A complete, unaltered copy of the listing is needed. Write it out.

[[ Data block open ]]

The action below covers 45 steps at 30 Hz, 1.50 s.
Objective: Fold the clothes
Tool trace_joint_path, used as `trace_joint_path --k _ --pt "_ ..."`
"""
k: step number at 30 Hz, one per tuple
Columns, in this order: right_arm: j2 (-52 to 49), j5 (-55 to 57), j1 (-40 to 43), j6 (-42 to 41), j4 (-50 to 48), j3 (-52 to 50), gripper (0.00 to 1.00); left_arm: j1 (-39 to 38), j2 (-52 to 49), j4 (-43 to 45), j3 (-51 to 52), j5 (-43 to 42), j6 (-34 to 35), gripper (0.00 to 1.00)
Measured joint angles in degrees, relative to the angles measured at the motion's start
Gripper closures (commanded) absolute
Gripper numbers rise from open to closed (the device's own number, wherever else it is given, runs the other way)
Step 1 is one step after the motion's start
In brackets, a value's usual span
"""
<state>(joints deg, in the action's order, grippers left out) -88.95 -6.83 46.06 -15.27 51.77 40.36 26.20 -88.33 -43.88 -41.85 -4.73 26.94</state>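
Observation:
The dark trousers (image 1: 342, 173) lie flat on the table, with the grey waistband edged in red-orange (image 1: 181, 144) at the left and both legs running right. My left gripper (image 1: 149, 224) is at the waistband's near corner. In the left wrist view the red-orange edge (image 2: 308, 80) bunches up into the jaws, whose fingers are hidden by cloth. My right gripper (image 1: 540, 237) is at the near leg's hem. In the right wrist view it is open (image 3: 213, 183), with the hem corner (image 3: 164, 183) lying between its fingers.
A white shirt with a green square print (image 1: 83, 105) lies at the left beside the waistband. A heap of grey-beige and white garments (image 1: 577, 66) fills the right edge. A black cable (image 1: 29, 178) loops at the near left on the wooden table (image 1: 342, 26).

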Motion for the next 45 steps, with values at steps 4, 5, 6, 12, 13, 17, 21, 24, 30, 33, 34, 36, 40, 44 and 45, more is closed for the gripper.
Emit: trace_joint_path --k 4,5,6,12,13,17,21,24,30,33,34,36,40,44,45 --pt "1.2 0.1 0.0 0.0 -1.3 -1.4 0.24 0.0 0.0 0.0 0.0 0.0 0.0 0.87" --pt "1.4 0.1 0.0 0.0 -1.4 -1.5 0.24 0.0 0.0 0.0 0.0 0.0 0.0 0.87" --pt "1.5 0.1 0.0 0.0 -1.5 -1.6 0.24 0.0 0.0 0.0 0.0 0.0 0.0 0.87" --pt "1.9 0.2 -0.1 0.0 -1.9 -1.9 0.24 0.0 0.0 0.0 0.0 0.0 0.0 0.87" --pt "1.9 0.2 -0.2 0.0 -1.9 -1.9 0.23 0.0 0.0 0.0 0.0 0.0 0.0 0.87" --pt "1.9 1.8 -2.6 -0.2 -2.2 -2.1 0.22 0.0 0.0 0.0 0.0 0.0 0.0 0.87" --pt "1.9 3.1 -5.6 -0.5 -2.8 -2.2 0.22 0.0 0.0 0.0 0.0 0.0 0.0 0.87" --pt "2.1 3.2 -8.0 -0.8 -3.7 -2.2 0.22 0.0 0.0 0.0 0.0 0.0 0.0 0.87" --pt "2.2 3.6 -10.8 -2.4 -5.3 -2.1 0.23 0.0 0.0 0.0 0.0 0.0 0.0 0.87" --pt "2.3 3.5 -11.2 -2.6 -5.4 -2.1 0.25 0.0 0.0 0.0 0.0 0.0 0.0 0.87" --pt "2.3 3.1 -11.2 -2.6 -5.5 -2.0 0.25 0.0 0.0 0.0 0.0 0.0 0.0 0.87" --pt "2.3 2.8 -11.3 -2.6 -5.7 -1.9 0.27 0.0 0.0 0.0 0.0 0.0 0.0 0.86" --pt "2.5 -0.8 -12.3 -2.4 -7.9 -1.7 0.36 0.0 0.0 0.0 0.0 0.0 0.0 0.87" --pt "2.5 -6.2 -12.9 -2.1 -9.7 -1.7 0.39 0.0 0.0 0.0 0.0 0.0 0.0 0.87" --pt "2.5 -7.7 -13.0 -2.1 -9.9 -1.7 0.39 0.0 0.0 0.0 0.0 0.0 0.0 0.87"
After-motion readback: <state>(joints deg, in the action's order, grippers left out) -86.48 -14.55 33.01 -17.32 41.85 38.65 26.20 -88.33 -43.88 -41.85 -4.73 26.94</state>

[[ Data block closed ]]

• **Output for this exercise**
The action below covers 45 steps at 30 Hz, 1.50 s.
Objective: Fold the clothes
Tool trace_joint_path, used as `trace_joint_path --k _ --pt "_ ..."`
"""
k: step number at 30 Hz, one per tuple
Columns, in this order: right_arm: j2 (-52 to 49), j5 (-55 to 57), j1 (-40 to 43), j6 (-42 to 41), j4 (-50 to 48), j3 (-52 to 50), gripper (0.00 to 1.00); left_arm: j1 (-39 to 38), j2 (-52 to 49), j4 (-43 to 45), j3 (-51 to 52), j5 (-43 to 42), j6 (-34 to 35), gripper (0.00 to 1.00)
Measured joint angles in degrees, relative to the angles measured at the motion's start
Gripper closures (commanded) absolute
Gripper numbers rise from open to closed (the device's own number, wherever else it is given, runs the other way)
Step 1 is one step after the motion's start
In brackets, a value's usual span
"""
<state>(joints deg, in the action's order, grippers left out) -88.95 -6.83 46.06 -15.27 51.77 40.36 26.20 -88.33 -43.88 -41.85 -4.73 26.94</state>
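Observation:
The dark trousers (image 1: 342, 173) lie flat on the table, with the grey waistband edged in red-orange (image 1: 181, 144) at the left and both legs running right. My left gripper (image 1: 149, 224) is at the waistband's near corner. In the left wrist view the red-orange edge (image 2: 308, 80) bunches up into the jaws, whose fingers are hidden by cloth. My right gripper (image 1: 540, 237) is at the near leg's hem. In the right wrist view it is open (image 3: 213, 183), with the hem corner (image 3: 164, 183) lying between its fingers.
A white shirt with a green square print (image 1: 83, 105) lies at the left beside the waistband. A heap of grey-beige and white garments (image 1: 577, 66) fills the right edge. A black cable (image 1: 29, 178) loops at the near left on the wooden table (image 1: 342, 26).
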
Motion for the next 45 steps, with values at steps 4, 5, 6, 12, 13, 17, 21, 24, 30, 33, 34, 36, 40, 44 and 45, more is closed for the gripper.
Emit: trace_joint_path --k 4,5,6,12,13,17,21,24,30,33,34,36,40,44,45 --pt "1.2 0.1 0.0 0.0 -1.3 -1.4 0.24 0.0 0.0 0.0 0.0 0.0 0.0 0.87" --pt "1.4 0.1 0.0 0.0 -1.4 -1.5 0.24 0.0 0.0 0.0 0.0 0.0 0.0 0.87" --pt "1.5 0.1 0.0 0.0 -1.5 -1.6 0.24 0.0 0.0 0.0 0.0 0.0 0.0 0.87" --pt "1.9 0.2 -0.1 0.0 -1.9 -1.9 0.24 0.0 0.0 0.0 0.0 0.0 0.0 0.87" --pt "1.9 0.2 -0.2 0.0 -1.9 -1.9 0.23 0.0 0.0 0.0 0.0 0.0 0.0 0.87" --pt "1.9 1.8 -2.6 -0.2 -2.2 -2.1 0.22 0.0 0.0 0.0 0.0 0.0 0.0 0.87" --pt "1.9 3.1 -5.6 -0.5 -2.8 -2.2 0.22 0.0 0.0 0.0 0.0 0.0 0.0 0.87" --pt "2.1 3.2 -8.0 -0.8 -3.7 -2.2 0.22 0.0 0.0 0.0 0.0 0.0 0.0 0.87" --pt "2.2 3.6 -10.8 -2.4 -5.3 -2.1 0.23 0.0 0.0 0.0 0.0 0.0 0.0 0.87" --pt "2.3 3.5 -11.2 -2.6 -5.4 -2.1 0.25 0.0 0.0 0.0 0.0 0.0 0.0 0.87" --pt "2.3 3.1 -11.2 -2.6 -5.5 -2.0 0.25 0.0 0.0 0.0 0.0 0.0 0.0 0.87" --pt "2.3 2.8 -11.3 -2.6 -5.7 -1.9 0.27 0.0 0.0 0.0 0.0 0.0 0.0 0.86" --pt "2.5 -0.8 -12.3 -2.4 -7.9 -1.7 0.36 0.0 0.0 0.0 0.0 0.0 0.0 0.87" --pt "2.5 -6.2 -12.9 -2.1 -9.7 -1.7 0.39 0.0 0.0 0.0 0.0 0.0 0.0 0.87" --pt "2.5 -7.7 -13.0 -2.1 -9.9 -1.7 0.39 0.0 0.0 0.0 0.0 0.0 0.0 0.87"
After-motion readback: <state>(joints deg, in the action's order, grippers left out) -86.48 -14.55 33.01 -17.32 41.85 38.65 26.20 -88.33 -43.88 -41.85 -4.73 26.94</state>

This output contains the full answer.